▸ WHAT IS BEING ASKED
Filter the entries, keeping every line with the word "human".

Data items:
------------------------------------------------------------

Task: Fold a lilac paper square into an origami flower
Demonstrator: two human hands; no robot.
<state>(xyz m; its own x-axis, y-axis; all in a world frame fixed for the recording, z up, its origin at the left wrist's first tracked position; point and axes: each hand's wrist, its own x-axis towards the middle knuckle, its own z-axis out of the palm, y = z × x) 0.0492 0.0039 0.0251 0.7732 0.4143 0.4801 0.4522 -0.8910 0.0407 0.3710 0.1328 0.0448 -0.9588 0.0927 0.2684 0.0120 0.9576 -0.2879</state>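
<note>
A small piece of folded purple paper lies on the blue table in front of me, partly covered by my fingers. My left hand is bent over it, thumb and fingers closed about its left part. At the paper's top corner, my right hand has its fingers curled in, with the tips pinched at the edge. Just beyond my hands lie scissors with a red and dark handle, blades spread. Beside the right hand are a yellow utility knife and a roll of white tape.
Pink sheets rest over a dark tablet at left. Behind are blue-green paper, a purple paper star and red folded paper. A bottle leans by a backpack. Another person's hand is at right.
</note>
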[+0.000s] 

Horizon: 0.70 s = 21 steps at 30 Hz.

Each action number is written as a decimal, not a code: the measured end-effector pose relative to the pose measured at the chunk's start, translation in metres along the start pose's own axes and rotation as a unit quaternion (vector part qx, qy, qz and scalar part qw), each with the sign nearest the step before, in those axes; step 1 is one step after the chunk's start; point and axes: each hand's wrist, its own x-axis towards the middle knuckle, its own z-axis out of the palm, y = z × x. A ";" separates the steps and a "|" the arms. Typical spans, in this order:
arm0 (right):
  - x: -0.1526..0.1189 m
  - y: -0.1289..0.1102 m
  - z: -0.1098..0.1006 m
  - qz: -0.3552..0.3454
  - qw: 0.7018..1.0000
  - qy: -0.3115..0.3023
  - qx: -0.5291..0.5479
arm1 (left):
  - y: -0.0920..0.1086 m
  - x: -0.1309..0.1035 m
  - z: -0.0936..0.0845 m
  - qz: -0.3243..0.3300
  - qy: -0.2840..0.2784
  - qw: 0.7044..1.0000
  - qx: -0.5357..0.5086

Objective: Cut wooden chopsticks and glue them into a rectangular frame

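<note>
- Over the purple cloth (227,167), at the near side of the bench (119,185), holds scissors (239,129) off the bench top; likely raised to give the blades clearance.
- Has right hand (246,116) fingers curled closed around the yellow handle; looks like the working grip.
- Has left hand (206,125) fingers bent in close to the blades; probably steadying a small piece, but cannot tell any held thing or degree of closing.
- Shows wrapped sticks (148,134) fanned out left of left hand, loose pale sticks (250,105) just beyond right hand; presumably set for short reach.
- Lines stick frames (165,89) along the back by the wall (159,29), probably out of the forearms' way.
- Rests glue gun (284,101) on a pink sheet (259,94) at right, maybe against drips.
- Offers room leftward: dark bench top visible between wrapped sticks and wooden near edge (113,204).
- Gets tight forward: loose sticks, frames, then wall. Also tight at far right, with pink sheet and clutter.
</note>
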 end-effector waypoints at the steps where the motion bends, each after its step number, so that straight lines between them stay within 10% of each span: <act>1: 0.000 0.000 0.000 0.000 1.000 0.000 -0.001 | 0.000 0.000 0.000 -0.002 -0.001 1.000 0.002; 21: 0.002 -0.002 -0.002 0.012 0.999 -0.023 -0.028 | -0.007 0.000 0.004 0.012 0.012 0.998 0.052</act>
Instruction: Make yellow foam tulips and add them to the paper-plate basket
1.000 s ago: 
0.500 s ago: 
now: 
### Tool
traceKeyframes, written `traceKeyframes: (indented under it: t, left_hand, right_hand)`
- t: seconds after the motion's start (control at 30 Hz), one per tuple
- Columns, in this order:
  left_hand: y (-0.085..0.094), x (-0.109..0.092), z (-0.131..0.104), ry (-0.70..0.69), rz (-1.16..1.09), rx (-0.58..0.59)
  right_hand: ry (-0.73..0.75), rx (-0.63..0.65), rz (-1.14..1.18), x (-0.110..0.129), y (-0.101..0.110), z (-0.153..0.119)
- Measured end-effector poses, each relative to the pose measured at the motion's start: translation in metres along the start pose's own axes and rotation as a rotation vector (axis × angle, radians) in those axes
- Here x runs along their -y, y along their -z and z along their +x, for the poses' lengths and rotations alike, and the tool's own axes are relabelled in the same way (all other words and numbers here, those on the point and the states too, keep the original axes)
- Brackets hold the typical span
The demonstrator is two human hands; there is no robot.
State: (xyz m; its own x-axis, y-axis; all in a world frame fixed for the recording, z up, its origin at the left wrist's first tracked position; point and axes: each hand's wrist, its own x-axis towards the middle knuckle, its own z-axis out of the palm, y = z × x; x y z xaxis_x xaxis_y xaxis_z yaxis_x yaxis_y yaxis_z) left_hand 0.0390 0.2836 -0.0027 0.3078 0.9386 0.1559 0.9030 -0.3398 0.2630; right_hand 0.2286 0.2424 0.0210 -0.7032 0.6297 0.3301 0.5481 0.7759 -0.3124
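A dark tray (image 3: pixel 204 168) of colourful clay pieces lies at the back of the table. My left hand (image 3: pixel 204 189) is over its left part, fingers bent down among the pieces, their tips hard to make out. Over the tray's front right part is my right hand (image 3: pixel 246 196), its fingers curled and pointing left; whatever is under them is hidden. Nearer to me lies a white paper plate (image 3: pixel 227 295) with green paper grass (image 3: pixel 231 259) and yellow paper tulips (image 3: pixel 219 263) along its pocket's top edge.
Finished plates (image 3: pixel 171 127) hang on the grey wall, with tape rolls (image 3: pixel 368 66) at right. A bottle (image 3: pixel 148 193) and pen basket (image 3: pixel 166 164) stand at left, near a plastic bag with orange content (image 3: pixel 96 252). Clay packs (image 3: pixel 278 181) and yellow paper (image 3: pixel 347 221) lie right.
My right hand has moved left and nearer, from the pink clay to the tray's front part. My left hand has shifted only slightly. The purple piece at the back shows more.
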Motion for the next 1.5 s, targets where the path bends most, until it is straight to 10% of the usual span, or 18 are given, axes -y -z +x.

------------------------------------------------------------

▸ RESPONSE FOR THIS EXERCISE
Demonstrator: two human hands; no robot.
The demonstrator is two human hands; there is no robot.

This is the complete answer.